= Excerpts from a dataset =
┄┄┄┄┄┄┄┄┄┄┄┄┄┄┄┄┄┄┄┄

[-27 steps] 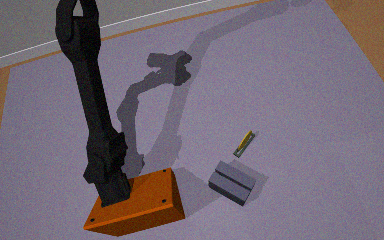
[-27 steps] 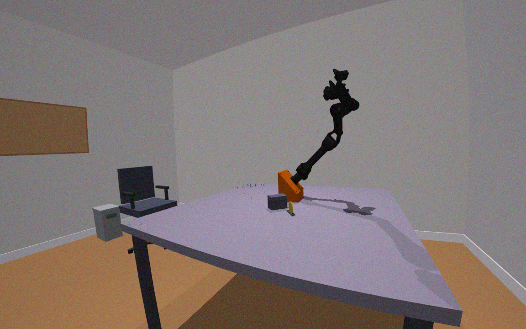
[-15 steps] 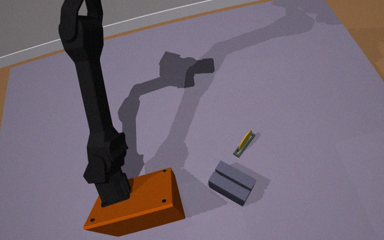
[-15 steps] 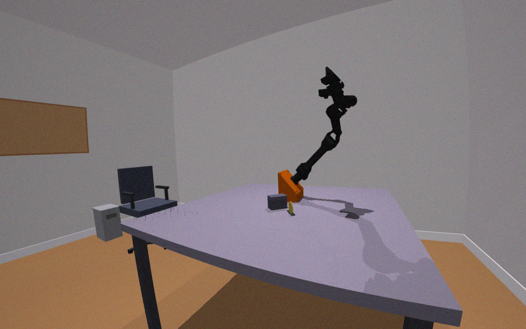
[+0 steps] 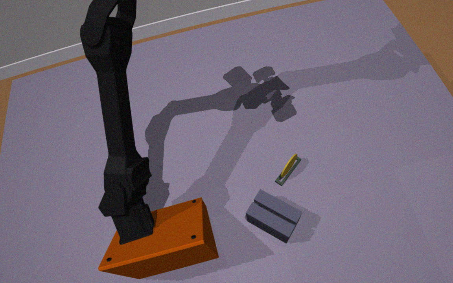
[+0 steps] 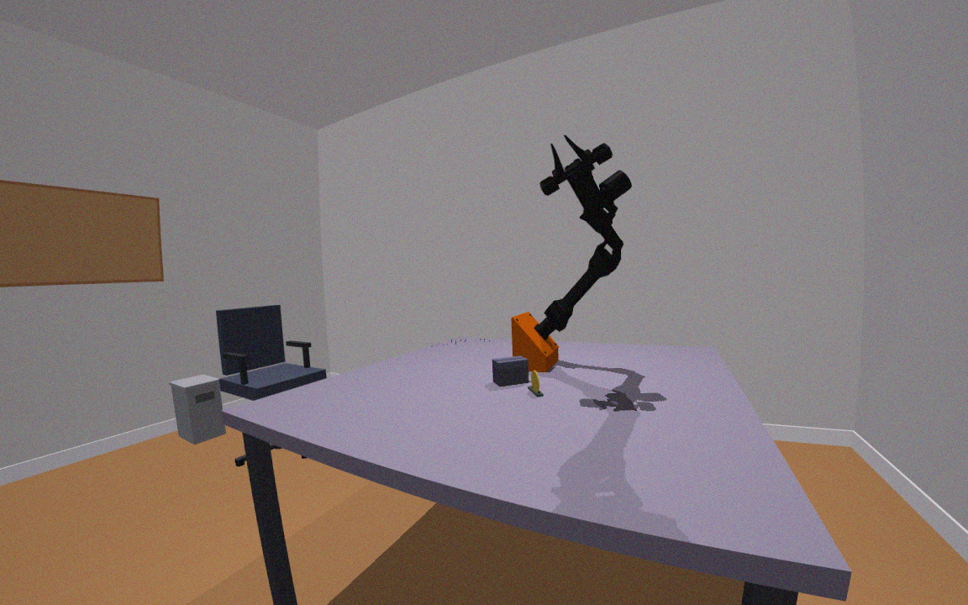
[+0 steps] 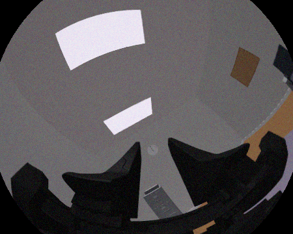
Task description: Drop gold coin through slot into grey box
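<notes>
High above the worktop point(image 5: 361, 147) point(image 6: 472, 444), well inside its edges, I have the black metal-look gripper point(image 6: 560, 143) point(image 7: 153, 143) tilted upward, its jaws partly open with nothing between them. Near my orange wedge-shaped base point(image 5: 186, 225) point(image 6: 523, 338), the thin gold disc-shaped coin point(image 5: 289, 166) point(image 6: 534, 381) stands in its shallow dark-green holder point(image 5: 280, 183) point(image 6: 540, 394), beside the grey slotted box point(image 5: 268, 223) point(image 6: 510, 371).

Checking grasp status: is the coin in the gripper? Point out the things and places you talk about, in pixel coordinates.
No, the coin point(image 5: 288, 166) point(image 6: 534, 381) stands in its green holder point(image 5: 280, 182) point(image 6: 539, 393), away from the raised gripper point(image 6: 560, 140) point(image 7: 154, 140).
</notes>
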Robot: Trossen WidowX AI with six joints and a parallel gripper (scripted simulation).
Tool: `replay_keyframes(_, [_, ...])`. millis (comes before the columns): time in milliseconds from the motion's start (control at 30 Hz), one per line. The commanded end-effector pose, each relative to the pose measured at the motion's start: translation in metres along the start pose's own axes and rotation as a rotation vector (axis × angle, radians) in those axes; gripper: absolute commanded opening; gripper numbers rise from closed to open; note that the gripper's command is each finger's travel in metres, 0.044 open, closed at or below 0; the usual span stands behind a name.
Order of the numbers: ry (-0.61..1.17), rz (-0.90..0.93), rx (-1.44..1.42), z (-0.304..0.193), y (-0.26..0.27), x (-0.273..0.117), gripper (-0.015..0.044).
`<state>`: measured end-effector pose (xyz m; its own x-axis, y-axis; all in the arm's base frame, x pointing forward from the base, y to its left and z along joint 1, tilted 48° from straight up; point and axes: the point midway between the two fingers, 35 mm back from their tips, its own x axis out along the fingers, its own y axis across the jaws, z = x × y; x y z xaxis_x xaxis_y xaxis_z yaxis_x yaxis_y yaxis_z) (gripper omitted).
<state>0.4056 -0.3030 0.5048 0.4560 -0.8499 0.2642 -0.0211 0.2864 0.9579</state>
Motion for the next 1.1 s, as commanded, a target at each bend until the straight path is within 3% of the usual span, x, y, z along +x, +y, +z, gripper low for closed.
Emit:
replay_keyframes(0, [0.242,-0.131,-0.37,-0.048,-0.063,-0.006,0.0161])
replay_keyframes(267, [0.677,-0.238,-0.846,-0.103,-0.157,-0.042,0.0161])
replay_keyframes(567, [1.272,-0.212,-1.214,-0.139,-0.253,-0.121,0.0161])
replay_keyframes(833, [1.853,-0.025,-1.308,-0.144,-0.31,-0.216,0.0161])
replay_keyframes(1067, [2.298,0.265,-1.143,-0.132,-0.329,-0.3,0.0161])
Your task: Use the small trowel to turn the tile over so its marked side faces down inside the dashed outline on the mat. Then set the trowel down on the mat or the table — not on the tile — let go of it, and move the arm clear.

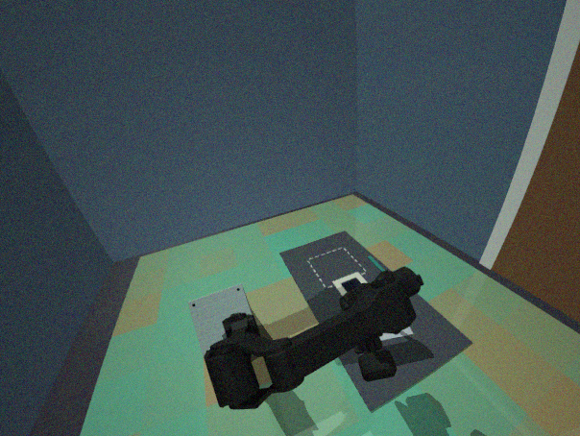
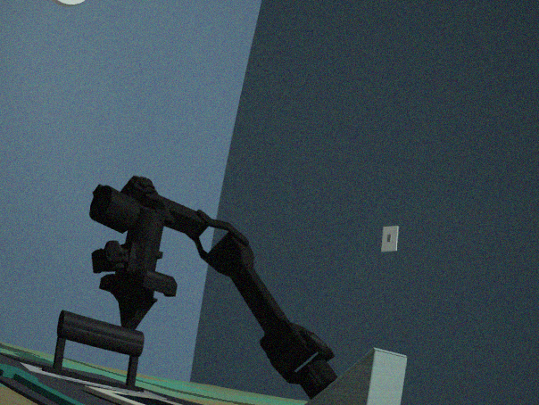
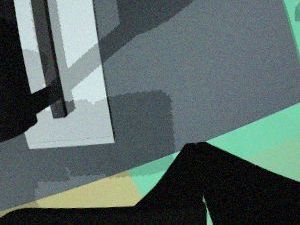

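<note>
My gripper (image 2: 129, 328) (image 3: 195, 153) is shut and empty. In the exterior view its tips point down, just above or beside the trowel's handle. The trowel (image 2: 100, 332) (image 3: 10, 64) stands upright on the mat (image 1: 418, 370) (image 3: 230, 64), its black bar handle on two posts over a pale flat blade. In the top view my arm hides most of the trowel and the fingertips. The cream tile (image 1: 357, 276) (image 2: 100, 391) lies flat with a dark square showing, close to the near corner of the dashed outline (image 1: 355, 260). The arm covers part of it.
A teal strip (image 1: 376, 263) (image 2: 40, 388) lies along the mat's side, near the tile. A grey plate (image 1: 218, 307) with dark dots lies by the arm's base. A pale block (image 2: 386, 379) stands at lower right in the exterior view.
</note>
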Tool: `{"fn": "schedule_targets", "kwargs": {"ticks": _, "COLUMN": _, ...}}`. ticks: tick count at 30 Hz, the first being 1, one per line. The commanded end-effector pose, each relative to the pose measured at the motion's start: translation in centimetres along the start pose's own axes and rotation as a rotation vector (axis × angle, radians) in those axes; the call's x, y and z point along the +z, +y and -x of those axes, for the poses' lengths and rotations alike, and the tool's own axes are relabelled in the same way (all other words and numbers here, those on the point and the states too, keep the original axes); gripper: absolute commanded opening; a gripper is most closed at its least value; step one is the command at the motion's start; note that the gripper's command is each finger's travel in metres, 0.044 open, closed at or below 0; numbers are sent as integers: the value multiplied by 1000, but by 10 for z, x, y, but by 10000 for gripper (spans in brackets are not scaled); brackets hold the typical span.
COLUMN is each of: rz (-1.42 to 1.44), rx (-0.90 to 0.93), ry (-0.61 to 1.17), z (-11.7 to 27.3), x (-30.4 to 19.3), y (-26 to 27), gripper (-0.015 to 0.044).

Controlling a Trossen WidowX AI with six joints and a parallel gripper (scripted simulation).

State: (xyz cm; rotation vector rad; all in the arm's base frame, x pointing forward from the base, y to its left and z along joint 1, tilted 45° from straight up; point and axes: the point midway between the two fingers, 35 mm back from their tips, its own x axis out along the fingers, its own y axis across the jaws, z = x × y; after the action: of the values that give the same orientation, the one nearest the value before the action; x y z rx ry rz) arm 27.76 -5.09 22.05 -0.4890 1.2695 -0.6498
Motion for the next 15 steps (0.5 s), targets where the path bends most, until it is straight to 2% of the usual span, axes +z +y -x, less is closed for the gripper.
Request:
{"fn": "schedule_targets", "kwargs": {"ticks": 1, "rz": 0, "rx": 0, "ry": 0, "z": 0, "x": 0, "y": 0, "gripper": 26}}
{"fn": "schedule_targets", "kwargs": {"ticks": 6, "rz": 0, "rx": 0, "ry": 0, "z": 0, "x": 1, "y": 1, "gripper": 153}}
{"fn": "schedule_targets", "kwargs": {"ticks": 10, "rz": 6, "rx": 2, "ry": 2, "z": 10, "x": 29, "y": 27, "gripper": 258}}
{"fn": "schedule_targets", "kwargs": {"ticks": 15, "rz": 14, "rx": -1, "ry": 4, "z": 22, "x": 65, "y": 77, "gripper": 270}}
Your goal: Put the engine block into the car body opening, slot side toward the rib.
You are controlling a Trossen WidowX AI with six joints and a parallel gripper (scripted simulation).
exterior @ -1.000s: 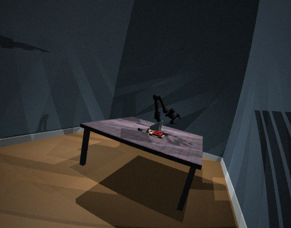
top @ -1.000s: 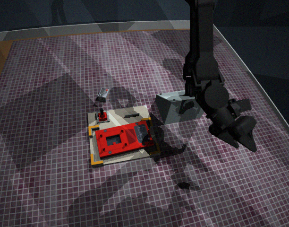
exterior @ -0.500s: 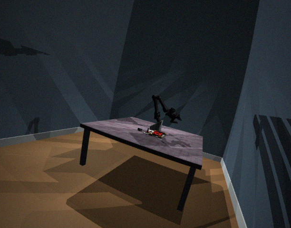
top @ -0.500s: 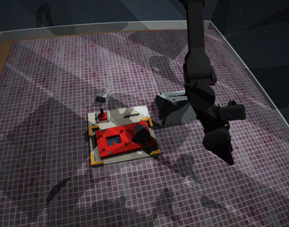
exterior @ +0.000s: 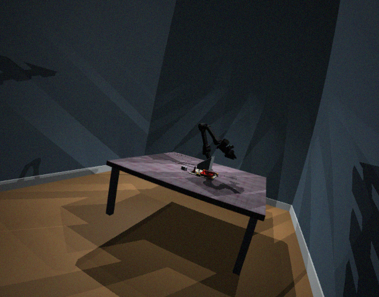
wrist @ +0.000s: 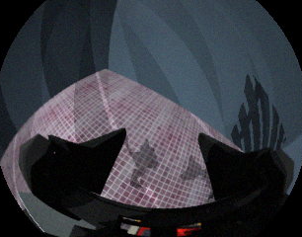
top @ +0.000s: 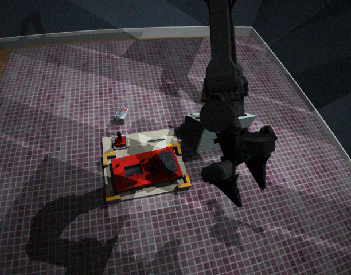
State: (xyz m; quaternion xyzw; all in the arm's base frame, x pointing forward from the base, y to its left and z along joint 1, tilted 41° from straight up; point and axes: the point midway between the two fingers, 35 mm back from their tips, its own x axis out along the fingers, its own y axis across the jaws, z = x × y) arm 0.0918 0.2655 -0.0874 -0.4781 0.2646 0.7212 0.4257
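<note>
The red car body lies on a beige board between orange corner brackets. Its rectangular opening looks dark, with no block seen standing in it. A small grey block with dark slots and a red dot, which looks like the engine block, lies on the table behind the board's left part. My gripper is open and empty. It hangs in the air to the right of the board, well away from the car body and the block. The rib cannot be made out.
A red piece with a black knob stands on the board's back left corner. A thin dark strip lies at the board's back. A pale grey upright panel stands right of the board, partly behind the arm.
</note>
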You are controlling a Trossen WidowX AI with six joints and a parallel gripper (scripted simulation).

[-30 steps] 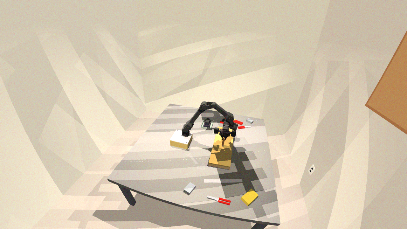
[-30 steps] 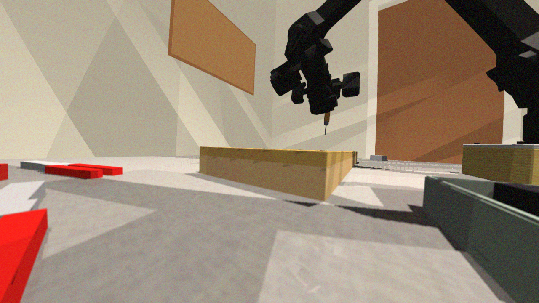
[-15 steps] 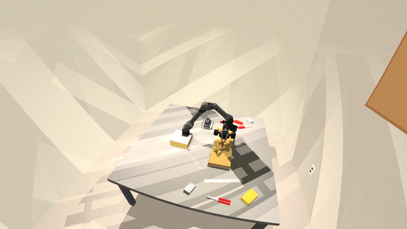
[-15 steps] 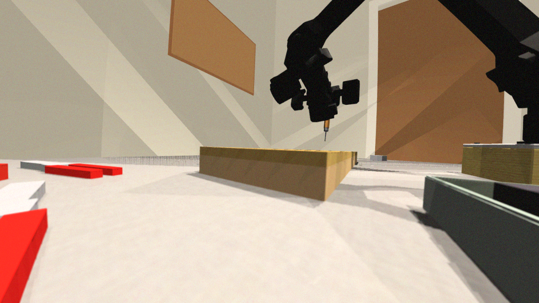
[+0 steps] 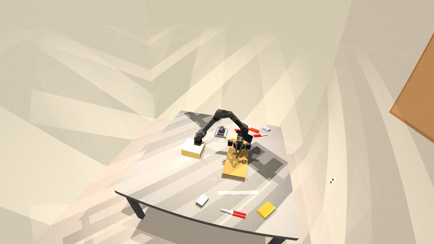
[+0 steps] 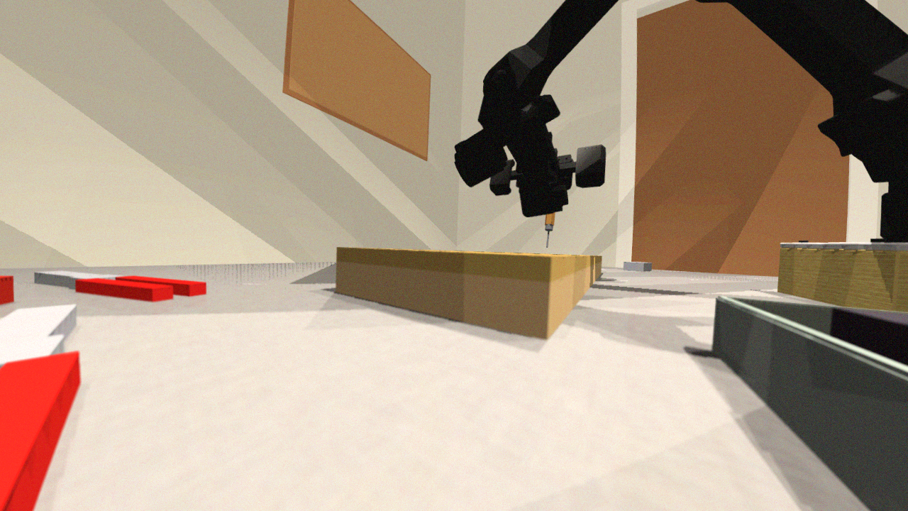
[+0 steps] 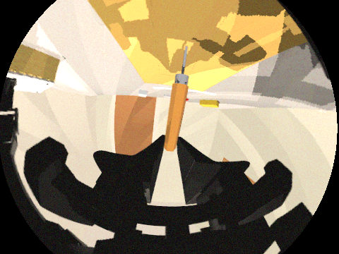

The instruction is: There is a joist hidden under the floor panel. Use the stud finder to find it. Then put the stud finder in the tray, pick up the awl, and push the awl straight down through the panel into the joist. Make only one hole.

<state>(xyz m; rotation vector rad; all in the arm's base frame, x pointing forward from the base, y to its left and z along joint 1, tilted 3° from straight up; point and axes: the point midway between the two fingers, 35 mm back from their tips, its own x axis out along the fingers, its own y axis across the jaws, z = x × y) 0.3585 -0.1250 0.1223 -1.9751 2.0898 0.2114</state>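
Observation:
My gripper [image 5: 238,151] [image 7: 171,138] is shut on the orange handle of the awl [image 6: 550,219] [image 7: 176,111]. The awl points down, close to upright in the exterior view, with its metal tip a little above the panel's top. The wooden floor panel [image 5: 235,170] [image 6: 438,282] [image 7: 198,21] lies under the gripper, mottled by shadows. I see no hole in it; the joist is hidden. The dark stud finder [image 5: 221,130] sits in the small tray [image 5: 220,136] [image 6: 793,381], left of the panel's far end in the top view.
Red-handled tools [image 5: 239,214] [image 6: 123,289], a yellow block [image 5: 266,209] [image 7: 209,103], a grey block [image 5: 202,200] and a white strip [image 5: 237,192] lie on the table. More red tools and a grey block [image 5: 266,128] lie beyond the panel. The arm's base block [image 5: 191,152] stands to the left.

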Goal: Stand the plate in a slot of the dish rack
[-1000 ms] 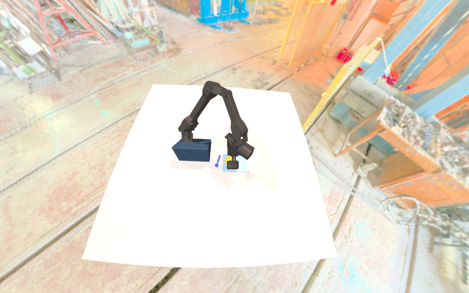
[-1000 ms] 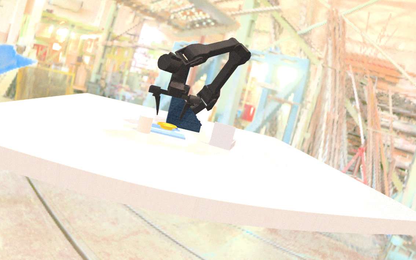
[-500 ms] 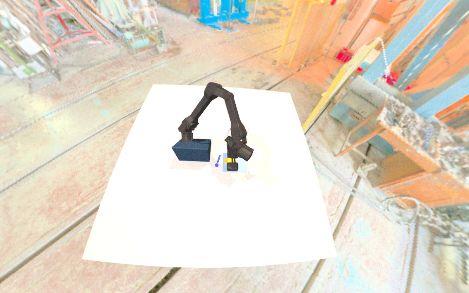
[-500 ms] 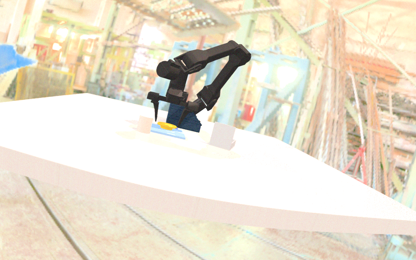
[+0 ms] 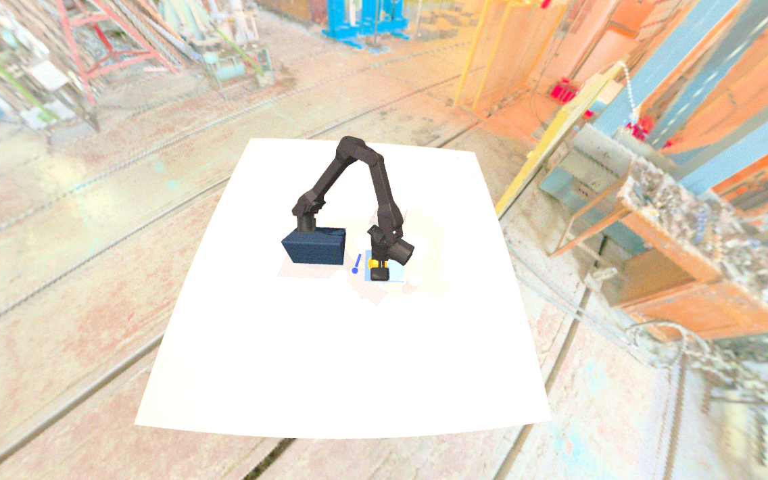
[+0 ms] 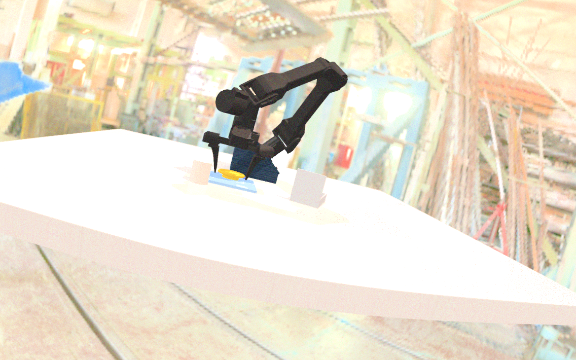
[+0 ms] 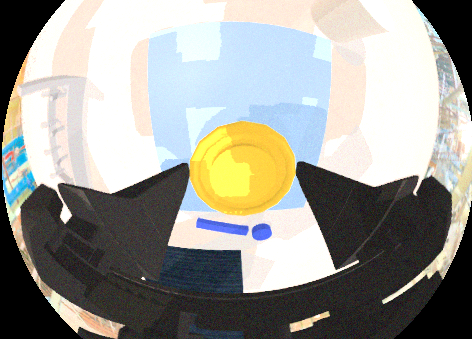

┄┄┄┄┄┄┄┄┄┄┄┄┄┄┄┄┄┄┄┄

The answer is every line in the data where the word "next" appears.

Motion for the next 1.1 s, as commanded, a target at each bend until the straight path is within 3% of the usual span, x, y, z along +x, +y, +z, gripper low for closed.
Motion for the next 15 steps (0.5 s), targets where the path bends most, until it is straight to 2% of the usual span, axes +z +y -x, less is closed for the gripper.

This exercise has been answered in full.